Batching reduces HTTP overhead and is faster than individual requests.
Structure your body text
The extractor works best with clear, labeled fields in the body text.
Use a format like Field: Value on separate lines.
Name: Sarah Chen Company: Beta Industries Role: VP of Engineering Email: sarah@beta.io Met at: SaaStr 2026 Notes: Interested in enterprise plan. Follow up next week.
Choose meaningful source names
The source field helps you filter and identify where data came from.
Use consistent, descriptive names like "internal-crm", "stripe-webhooks", or "csv-import-2026-04".
Handle errors gracefully
The Ingest API returns standard HTTP status codes. Implement retry logic for
429 (rate limited) and 500 (server error) responses.

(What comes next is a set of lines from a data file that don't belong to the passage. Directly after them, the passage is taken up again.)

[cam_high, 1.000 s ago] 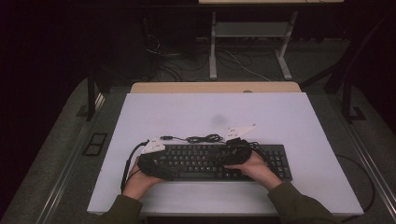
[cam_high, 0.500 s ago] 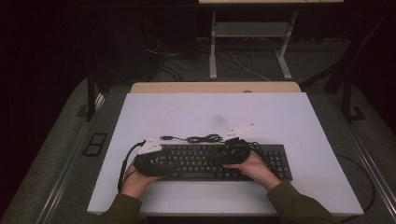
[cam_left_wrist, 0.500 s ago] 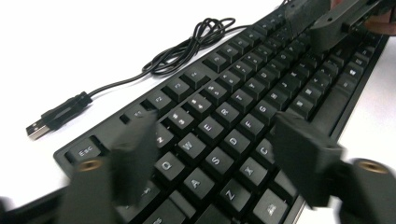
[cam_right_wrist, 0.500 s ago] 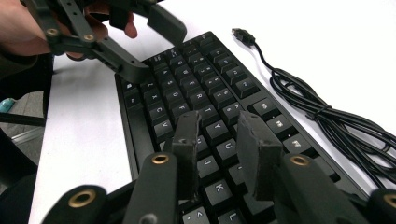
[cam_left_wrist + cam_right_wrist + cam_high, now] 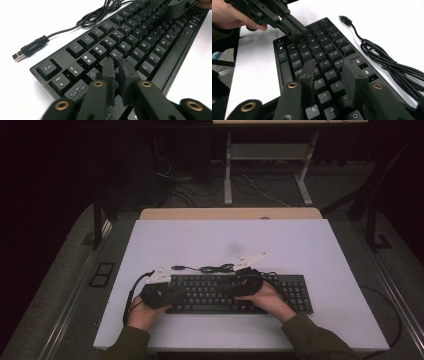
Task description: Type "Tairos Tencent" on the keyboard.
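Observation:
A black keyboard lies near the front of the white table. Its USB cable is coiled just behind it, with the plug free on the table. My left gripper hovers over the keyboard's left end, and its jaws are nearly together above the Q and W keys with nothing in them. My right gripper is over the middle keys. Its jaws stand apart above the Y and H keys, also with nothing in them. In the right gripper view, the left gripper points down at the number row.
The coiled cable lies close behind the keyboard's back edge. A wooden desk edge butts against the table's far side. Metal frame legs and loose floor cables sit beyond it. Bare white table surface stretches behind and to the right.
My left gripper has slid slightly left along the keyboard. The right gripper and the keyboard have hardly moved.

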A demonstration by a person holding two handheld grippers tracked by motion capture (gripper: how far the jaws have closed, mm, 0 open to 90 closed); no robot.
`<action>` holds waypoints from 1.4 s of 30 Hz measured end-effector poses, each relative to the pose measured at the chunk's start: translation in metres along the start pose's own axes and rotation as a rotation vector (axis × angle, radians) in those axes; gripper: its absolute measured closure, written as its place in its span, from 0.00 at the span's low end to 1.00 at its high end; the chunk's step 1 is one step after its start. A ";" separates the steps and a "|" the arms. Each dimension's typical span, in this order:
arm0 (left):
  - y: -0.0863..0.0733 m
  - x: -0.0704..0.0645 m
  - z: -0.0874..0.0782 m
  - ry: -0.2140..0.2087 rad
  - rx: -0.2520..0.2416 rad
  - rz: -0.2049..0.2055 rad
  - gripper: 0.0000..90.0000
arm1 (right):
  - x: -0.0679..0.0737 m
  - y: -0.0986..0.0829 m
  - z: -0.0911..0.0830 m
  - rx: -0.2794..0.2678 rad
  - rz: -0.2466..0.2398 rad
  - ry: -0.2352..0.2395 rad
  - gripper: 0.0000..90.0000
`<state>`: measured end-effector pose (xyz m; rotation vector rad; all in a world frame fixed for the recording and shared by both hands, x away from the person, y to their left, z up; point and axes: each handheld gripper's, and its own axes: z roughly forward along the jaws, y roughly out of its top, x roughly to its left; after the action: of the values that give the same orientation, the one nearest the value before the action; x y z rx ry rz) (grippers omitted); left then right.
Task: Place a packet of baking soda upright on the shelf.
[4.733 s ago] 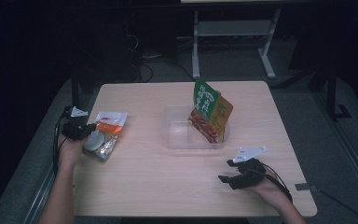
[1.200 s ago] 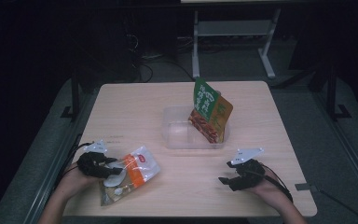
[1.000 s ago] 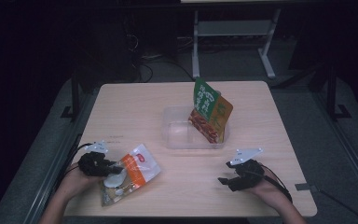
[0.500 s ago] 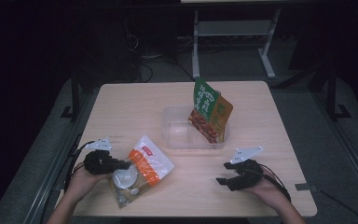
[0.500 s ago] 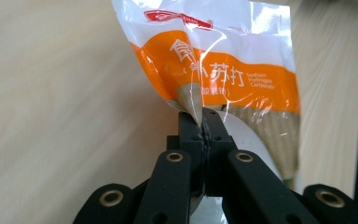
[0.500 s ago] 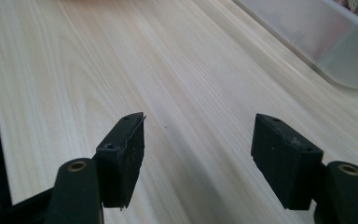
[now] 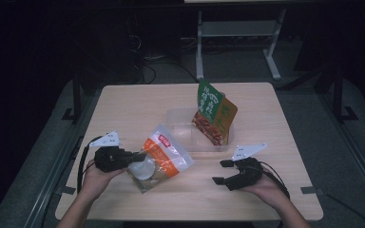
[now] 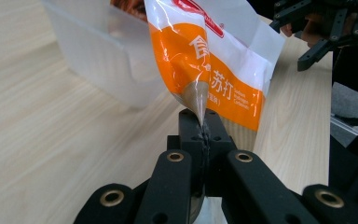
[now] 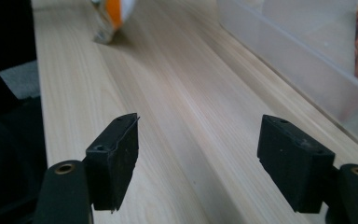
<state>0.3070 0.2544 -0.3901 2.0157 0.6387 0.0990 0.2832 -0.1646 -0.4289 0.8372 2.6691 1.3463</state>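
Orange-and-white plastic snack pouch (image 8: 214, 60) held clamped at one corner by the left gripper (image 8: 203, 133).
Pouch is raised above the wooden table (image 7: 138, 102), just beside the clear plastic tub (image 7: 183, 126); right gripper (image 9: 198, 154) is spread wide, empty, well apart.

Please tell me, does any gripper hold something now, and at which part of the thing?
The left gripper is shut on the orange and white plastic snack bag, pinching a pointed corner of its edge. The right gripper stands open, holding nothing.
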 end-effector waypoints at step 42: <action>0.050 -0.022 0.029 -0.050 -0.109 0.074 1.00 | -0.006 0.066 0.013 -0.245 -0.023 0.208 1.00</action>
<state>0.3172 0.2017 -0.3591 1.9309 0.5163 0.1246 0.3208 -0.1264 -0.3884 0.6708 2.5691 1.7991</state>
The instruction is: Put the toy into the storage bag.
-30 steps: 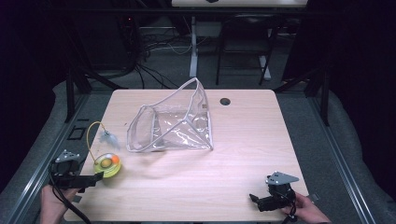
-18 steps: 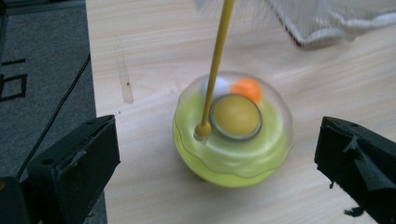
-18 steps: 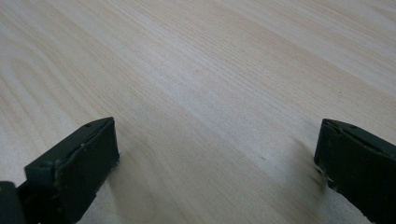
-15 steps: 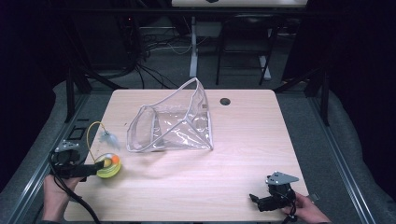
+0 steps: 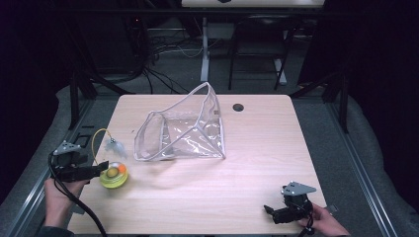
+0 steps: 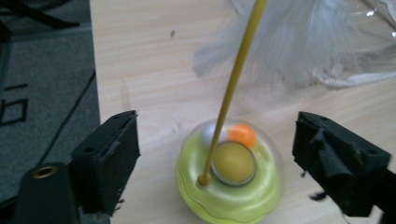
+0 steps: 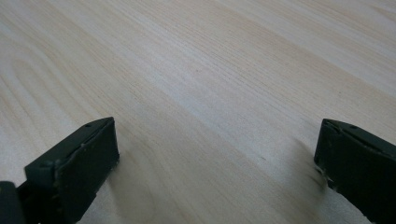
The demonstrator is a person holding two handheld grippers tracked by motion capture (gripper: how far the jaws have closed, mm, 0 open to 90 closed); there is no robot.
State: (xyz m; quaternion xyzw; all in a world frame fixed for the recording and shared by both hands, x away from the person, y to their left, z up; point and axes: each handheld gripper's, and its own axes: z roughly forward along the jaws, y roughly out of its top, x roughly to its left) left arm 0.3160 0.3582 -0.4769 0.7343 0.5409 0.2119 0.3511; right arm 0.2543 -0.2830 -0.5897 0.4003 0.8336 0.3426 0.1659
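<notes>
My left gripper (image 6: 219,154) wide open; round yellow-green plastic toy base (image 6: 229,179) sits between my jaws, touching neither, near table's left edge at 8 o'clock of clear plastic zip bag (image 5: 185,131). Thin yellow wand (image 6: 232,88) rises from base toward 12 o'clock, white feather (image 6: 299,46) at its end. My right gripper (image 7: 219,163) open, low over bare light wooden table (image 7: 210,70).
</notes>
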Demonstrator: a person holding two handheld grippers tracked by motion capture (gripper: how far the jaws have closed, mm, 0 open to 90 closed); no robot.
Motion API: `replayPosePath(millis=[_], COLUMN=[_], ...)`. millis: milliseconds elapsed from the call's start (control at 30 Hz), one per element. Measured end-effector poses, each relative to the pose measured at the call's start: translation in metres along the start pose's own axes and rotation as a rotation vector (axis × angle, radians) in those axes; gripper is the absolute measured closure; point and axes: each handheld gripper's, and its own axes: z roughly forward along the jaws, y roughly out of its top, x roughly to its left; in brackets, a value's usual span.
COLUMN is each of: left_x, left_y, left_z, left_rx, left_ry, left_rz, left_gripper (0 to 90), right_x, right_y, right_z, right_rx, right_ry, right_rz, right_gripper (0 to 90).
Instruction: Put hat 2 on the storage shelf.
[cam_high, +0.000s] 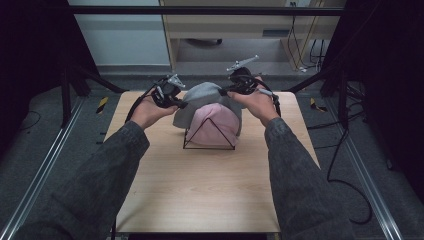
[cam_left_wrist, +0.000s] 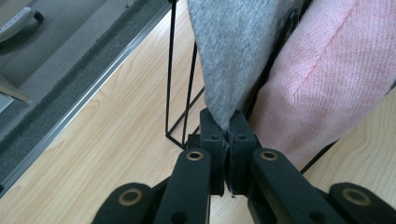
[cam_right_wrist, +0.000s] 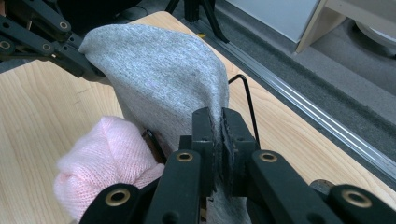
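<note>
High view shows a person's two forearms in grey sleeves reaching forward over a pale wood-grain counter (cam_high: 200, 190), each hand holding a black two-jaw gripper. The left gripper (cam_high: 176, 103) and the right gripper (cam_high: 226, 91) each pinch one side of a soft grey knitted cloth (cam_high: 202, 93) that is held up between them over the far middle of the counter. Just in front of it, a pink knitted cloth (cam_high: 215, 125) is draped over a thin black wire frame with a triangular front (cam_high: 192, 137); the grey cloth overlaps the pink one at the back.

Left gripper view shows the left gripper (cam_left_wrist: 227, 128) with its jaws closed tight on a lower corner of the grey knitted cloth (cam_left_wrist: 233, 51). The pink knitted cloth (cam_left_wrist: 327, 74) hangs just beside it, and the black wire frame (cam_left_wrist: 169, 70) stands close by, its rods crowding the jaws.

Right gripper view shows the right gripper (cam_right_wrist: 218, 123) clamped on the grey knitted cloth (cam_right_wrist: 159, 79), with the left gripper (cam_right_wrist: 82, 48) at the cloth's far corner. The pink knitted cloth (cam_right_wrist: 107, 154) bulges below, and one bent rod of the wire frame (cam_right_wrist: 247, 102) rises just behind the jaws.

Open counter lies wide toward the person and at both sides of the frame. The far edge is near the cloths, and beyond it run a metal floor rail (cam_right_wrist: 327, 126) and grey carpet (cam_high: 45, 130).
</note>
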Motion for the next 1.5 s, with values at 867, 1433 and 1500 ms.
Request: replayPosePath(millis=[867, 1433, 1500], left_x=[-0.002, -0.002, -0.003], left_y=[-0.018, -0.029, -0.03], left_z=[0.012, 0.021, 0.023], left_rx=[0.019, 0.048, 0.055], left_ry=[0.006, -0.004, -0.014], left_rz=[-0.029, -0.041, -0.04], left_gripper=[87.5, 87.3, 87.2], right_x=[0.006, 0.008, 0.008], right_y=[-0.011, -0.012, -0.013], right_z=[0.016, 0.013, 0.011], right_rx=[0.017, 0.004, 0.0], right_ry=[0.001, -0.023, -0.026], right_rz=[0.007, 0.023, 0.026], right_gripper=[84.2, 66.6, 64.5])
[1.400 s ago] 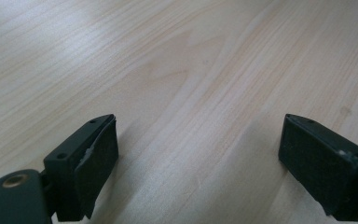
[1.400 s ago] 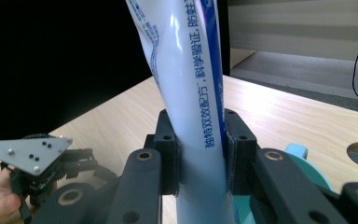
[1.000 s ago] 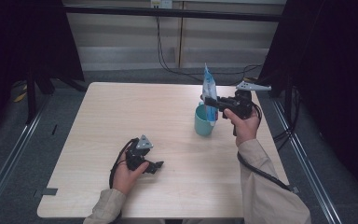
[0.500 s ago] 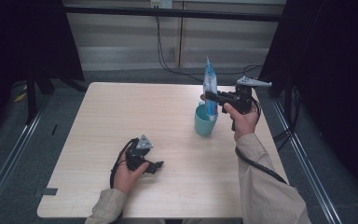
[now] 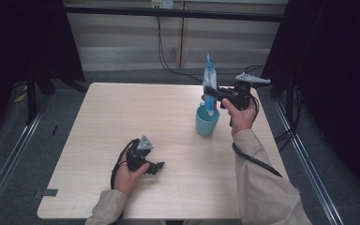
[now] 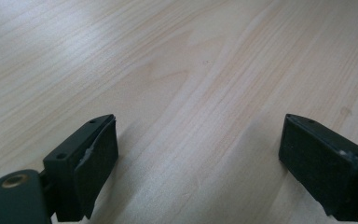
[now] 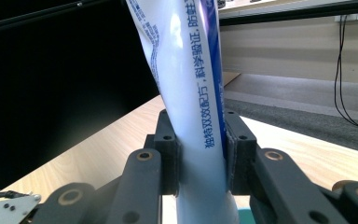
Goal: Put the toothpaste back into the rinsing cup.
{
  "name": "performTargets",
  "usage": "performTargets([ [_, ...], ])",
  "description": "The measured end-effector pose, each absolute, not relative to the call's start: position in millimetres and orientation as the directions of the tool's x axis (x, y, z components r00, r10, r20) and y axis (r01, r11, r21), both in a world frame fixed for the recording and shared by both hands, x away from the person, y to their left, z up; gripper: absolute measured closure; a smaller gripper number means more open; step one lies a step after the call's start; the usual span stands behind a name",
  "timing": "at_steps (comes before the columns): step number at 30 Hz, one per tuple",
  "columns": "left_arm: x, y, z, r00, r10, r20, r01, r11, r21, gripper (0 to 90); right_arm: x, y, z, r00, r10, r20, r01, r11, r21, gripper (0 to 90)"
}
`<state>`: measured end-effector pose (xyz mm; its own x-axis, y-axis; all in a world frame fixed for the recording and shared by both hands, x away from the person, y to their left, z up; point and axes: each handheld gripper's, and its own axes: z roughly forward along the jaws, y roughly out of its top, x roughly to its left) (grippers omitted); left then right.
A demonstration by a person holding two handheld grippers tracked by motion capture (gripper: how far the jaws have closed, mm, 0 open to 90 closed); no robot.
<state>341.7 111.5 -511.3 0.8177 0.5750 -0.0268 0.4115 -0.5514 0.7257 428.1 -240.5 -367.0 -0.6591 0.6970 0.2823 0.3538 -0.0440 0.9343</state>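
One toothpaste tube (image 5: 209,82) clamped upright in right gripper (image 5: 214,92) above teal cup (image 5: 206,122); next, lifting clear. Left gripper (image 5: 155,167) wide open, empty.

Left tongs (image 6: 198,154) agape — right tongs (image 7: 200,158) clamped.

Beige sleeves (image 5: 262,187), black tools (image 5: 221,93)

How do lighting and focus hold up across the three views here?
High view: even light on the table, dark surroundings, slightly soft. Left gripper view: pale glare on the wood at upper left, soft shadows beside the open left gripper. Right gripper view: the toothpaste tube is sharp with a bright sheen, clamped in the right gripper; the left background is black.
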Motion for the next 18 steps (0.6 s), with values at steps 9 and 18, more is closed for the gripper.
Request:
performTargets([
  [9,342,112,-511,0.818,0.575,-0.027,0.413,-0.553,0.724,11.5,435,-242,-372,-0.651,0.707,0.276,0.351,-0.042,0.936,71.3],
  [18,342,112,-511,0.818,0.574,-0.028,0.413,-0.553,0.724,11.4,442,-244,-376,-0.637,0.723,0.265,0.347,-0.037,0.937,71.3],
])
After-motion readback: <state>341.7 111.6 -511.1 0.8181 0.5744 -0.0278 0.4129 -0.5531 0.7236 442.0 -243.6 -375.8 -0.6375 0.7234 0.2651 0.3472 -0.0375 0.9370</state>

400 errors indicate bad data and should be logged for investigation.
What Can You Connect?
If it produces data, it can feed your graph. Common custom sources include:
REST APIs
Any API that returns JSON or XML. Internal tools, SaaS platforms, IoT endpoints.
GraphQL APIs
Query exactly what you need from Linear, GitHub, Hasura, or custom GraphQL servers.
Webhooks
Stripe events, GitHub pushes, Shopify orders, Twilio messages - relay them to Ingest.
CSV / Excel
Bulk import from spreadsheets. CRM exports, financial reports, contact lists.
Databases
Query Postgres, MySQL, MongoDB, or any database and push results to your graph.
AI Conversations
Push insights from Claude, ChatGPT, or other AI conversations back into your graph.